TASK PROMPT: Extract all of the entries and give them again, word for word.

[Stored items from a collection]
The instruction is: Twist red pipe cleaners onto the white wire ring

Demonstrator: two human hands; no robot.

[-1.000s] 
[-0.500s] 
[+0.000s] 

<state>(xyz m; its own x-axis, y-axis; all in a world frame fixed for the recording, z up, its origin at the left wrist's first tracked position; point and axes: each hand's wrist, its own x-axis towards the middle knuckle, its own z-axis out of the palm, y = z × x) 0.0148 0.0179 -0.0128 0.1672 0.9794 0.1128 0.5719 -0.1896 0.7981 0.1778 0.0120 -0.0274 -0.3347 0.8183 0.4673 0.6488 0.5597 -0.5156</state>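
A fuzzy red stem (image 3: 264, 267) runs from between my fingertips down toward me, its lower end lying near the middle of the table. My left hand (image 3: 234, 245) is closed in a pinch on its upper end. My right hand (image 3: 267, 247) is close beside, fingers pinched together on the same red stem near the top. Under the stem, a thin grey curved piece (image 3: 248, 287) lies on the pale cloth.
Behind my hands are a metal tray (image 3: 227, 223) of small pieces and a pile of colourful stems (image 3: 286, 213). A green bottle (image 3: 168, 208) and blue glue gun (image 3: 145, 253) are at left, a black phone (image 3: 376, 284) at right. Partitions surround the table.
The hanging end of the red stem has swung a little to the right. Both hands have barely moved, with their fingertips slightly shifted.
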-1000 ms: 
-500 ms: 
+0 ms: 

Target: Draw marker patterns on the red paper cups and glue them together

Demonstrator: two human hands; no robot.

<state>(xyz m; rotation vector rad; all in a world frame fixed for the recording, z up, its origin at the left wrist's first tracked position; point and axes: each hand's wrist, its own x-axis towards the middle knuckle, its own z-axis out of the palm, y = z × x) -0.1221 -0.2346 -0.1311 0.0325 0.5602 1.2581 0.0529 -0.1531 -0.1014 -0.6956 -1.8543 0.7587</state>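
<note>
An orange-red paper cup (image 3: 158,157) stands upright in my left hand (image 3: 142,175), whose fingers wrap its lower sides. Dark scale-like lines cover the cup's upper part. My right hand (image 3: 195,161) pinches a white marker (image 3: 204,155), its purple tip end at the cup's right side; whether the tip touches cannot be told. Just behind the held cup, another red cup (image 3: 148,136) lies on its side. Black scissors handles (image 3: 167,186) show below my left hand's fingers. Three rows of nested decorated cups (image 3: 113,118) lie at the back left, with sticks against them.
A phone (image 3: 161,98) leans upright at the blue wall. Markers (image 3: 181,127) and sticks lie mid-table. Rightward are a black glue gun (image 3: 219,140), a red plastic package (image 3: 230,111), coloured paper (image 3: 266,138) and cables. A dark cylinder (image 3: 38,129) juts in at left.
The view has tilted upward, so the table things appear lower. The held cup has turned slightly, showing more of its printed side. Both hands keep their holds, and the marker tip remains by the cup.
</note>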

WRITTEN REPLY:
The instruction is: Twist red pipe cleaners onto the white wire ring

Demonstrator: two human hands; no robot.

[-1.000s] 
[-0.500s] 
[+0.000s] 

<state>(xyz m; its own x-axis, y-axis; all in a world frame fixed for the recording, z up, its origin at the left wrist's first tracked position; point and axes: each hand's wrist, its own x-axis towards the middle knuckle, its own z-axis out of the palm, y = z × x) 0.0148 0.0179 -0.0128 0.1672 0.9794 0.1128 0.5719 -0.1896 0.7981 0.1778 0.0120 -0.0274 -0.3347 0.8183 0.4673 0.6488 0.5597 -0.5156</state>
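A fuzzy red stem (image 3: 264, 267) runs from between my fingertips down toward me, its lower end lying near the middle of the table. My left hand (image 3: 234, 245) is closed in a pinch on its upper end. My right hand (image 3: 267, 247) is close beside, fingers pinched together on the same red stem near the top. Under the stem, a thin grey curved piece (image 3: 248, 287) lies on the pale cloth.
Behind my hands are a metal tray (image 3: 227, 223) of small pieces and a pile of colourful stems (image 3: 286, 213). A green bottle (image 3: 168, 208) and blue glue gun (image 3: 145, 253) are at left, a black phone (image 3: 376, 284) at right. Partitions surround the table.
The hanging end of the red stem has swung a little to the right. Both hands have barely moved, with their fingertips slightly shifted.
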-1000 ms: 
-500 ms: 
+0 ms: 

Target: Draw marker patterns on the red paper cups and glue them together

Demonstrator: two human hands; no robot.

<state>(xyz m; rotation vector rad; all in a world frame fixed for the recording, z up, its origin at the left wrist's first tracked position; point and axes: each hand's wrist, its own x-axis towards the middle knuckle, its own z-axis out of the palm, y = z × x) -0.1221 -0.2346 -0.1311 0.0325 0.5602 1.2581 0.0529 -0.1531 -0.1014 -0.6956 -1.8543 0.7587</state>
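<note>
An orange-red paper cup (image 3: 158,157) stands upright in my left hand (image 3: 142,175), whose fingers wrap its lower sides. Dark scale-like lines cover the cup's upper part. My right hand (image 3: 195,161) pinches a white marker (image 3: 204,155), its purple tip end at the cup's right side; whether the tip touches cannot be told. Just behind the held cup, another red cup (image 3: 148,136) lies on its side. Black scissors handles (image 3: 167,186) show below my left hand's fingers. Three rows of nested decorated cups (image 3: 113,118) lie at the back left, with sticks against them.
A phone (image 3: 161,98) leans upright at the blue wall. Markers (image 3: 181,127) and sticks lie mid-table. Rightward are a black glue gun (image 3: 219,140), a red plastic package (image 3: 230,111), coloured paper (image 3: 266,138) and cables. A dark cylinder (image 3: 38,129) juts in at left.
The view has tilted upward, so the table things appear lower. The held cup has turned slightly, showing more of its printed side. Both hands keep their holds, and the marker tip remains by the cup.
</note>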

An answer has been given, and the exercise is complete.